A Shannon entropy-based filter improves the detection of high quality profile-profile alignments in remote-homologous searching.
Emidio Capriotti1, Ivan Rossi2, Piero Fariselli and Rita Casadio
1emidio@biocomp.unibo.it, CIRB Biocomputing Unit & BioDec srl; 2ivan@biocomp.unibo.it, CIRB Biocomputing Unit & BioDec srl
Detection of homologous proteins with low sequence identity to a given target (remote homologues) is routinely performed with alignment algorithms that take advantage of sequence profile. The efficacy of different alignment procedures for the task at hand has been investigated on a set of 185 protein pairs with similar structures, but low sequence similarity. Criteria based on the SCOP label detection and MaxSub scores are adopted to score the results. We confirm that with profile-profile alignments the results are better then with other procedures.

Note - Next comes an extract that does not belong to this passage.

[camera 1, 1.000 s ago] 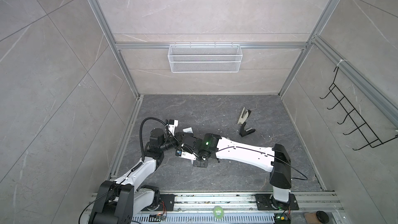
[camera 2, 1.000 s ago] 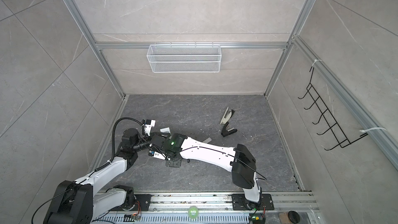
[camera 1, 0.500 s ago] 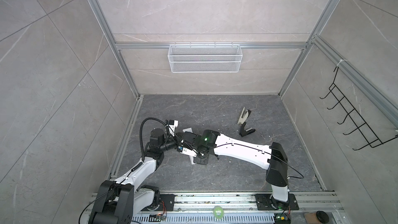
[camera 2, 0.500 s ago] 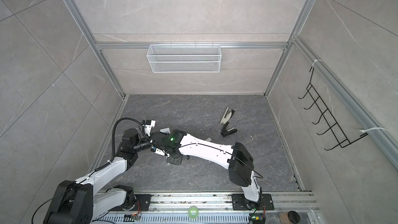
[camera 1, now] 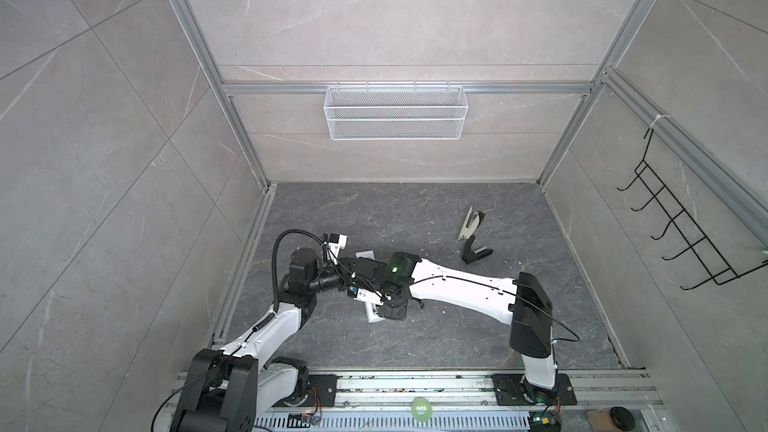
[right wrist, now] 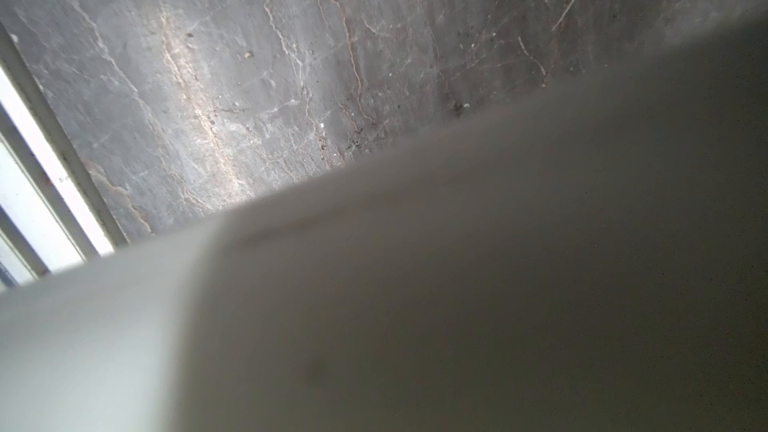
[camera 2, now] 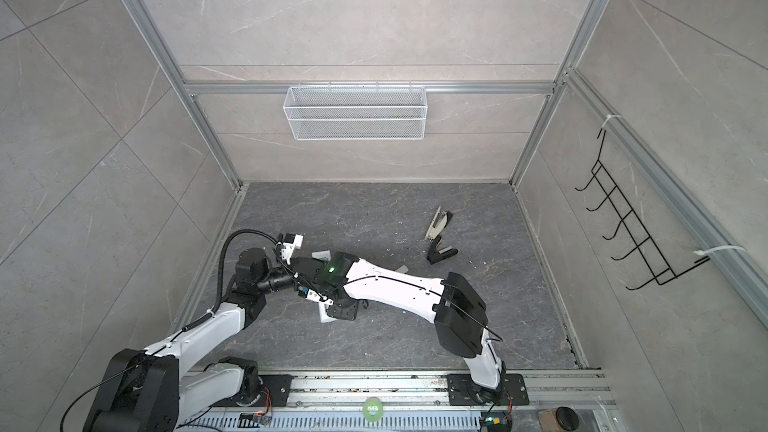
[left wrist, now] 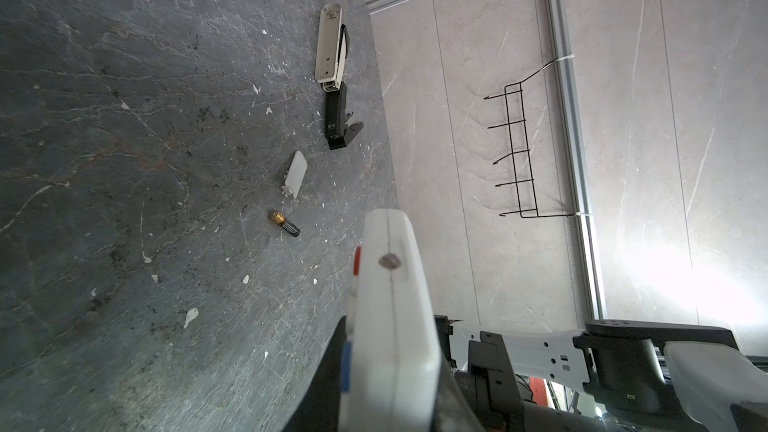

In addition we report that the selection of the results out of the profile-profile alignments can be improved by using Shannon entropy, indicating that this parameter is important to recognize good profile-profile alignments among a plethora of meaningless pairs. By this, we enhance the global search accuracy without loosing sensitivity and filter out most of the erroneous alignments. We also show that when the entropy-filtering is adopted, the quality of the resulting alignments is comparable to that computed for the target and template structures with CE, a structural alignment program.